Novello e sciagurato vate si rifà vivo chiedendo,  in nome di un sovranismo d’accatto, un referendum per l’uscita dall’Euro.

Non se ne sentiva la mancanza, ma, forse invidioso delle uscite di Renzi, Beppe Grillo torna a parlare.  Lo fa con uno dei suoi slogan preferiti, che molti, tranquillizzati dalle parole accomodanti di Di Maio, avevano dato per cestinato: l’uscita dell’Italia dall’Euro.

“Ho proposto un referendum per la zona euro. Voglio che il popolo italiano si esprima” dichiara in una intervista ad un mensile francese.

E aggiunge  “Tutti i trattati che sono stati firmati erano giusti, ma sono stati deformati dai regolamenti. In seno al Movimento 5 Stelle abbiamo riflettuto su 7 punti come il Patto di bilancio europeo, gli eurobond, le euro-obbligazione o la condivisione del debito. Se siamo un’unione di paesi, dobbiamo condividere.”

Strano che in maniera pervicace il suo M5S abbia cercato e cerchi una alleanza con Salvini.  Voglio qui ricordare che la Lega sostiene che le Regioni del Nord non devono farsi carico dei buchi di bilancio delle Regioni Meridionali.  Allora per quale motivo Tedeschi, Olandesi, Finlandesi dovrebbero farsi carico, condividendola, della valanga di debiti dell’Italia?  Forse per sostenere follie come la flat tax al 15% o il reddito di cittadinanza (o meglio, dei fannulloni)?

Beppe Grillo ha una età per cui dovrebbe ben ricordare le condizioni di un Paese alle prese con una inflazione e tassi al 20% annuo, con svalutazioni della lira a cadenza biennale, con un costo della vita che depauperava i ceti a reddito fisso, in primis i pensionati.

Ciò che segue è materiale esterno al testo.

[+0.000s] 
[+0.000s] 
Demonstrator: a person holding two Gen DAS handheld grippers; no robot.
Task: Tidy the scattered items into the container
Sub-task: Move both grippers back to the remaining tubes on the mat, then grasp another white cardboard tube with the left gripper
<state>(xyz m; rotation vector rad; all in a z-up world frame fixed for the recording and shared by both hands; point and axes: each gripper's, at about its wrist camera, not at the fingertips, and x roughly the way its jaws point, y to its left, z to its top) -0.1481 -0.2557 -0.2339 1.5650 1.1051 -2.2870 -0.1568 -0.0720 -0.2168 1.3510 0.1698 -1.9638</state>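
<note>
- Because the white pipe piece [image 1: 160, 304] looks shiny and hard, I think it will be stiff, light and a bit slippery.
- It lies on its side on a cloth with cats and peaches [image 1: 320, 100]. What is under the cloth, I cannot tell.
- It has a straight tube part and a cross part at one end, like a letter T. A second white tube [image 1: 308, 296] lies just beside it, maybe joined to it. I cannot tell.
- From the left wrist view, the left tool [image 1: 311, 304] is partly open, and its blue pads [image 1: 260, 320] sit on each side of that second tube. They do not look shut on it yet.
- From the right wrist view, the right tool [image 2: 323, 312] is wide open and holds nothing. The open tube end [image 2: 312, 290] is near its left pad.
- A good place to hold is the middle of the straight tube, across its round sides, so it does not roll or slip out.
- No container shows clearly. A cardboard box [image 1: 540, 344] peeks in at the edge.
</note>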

Ma per lui, chiuso nel suo dorato mondo dello spettacolo, quegli accadimenti erano probabilmente visti come qualcosa di lontano, che non lo toccava e neppure lo sfiorava.  Solo gente che non ha mai visto le difficoltà da vicino può essere così altezzosa e approssimativa.

Certo la situazione non è semplice, ma questi tipi da spiaggia (come venivano definiti in quegli anni) la smettano di mettere il bastone fra le ruote.  In cerca di facili consensi impediscono, con dimostrazioni e ricorsi a  complici TAR, l’ammodernamento del Paese, appoggiando i vari NO QUI, NO LA’.

L’Italia ha necessità di crescere e di adeguare i suoi standard infrastrutturali e culturali, non ha bisogno di vati della decrescita felice, di proposte demenziali.  Ci dica piuttosto, il profeta, di quanto intenderebbe svalutare la neo-lira rispetto all’EURO e qual sia il disegno post eventuale ITAL-EXIT

Una bella Federazione con i Paesi del Maghreb, con libertà di circolazione delle persone: che ne pensa il guardiano della razza Italica, Salvini?  Una felice Unione con gli Stati dell’Est, così non avremo più aziende Italiane che aprono fabbriche in Serbia, Albania, Romania, Bulgaria dove i salari sono di 300-400 euro al mese?  I salari Italiani con la svalutazione saranno presto livellati a quegli standard e le fabbriche delocalizzate potranno rientrare.

E il popolo bue sarà finalmente contento!  (Si salvi chi può).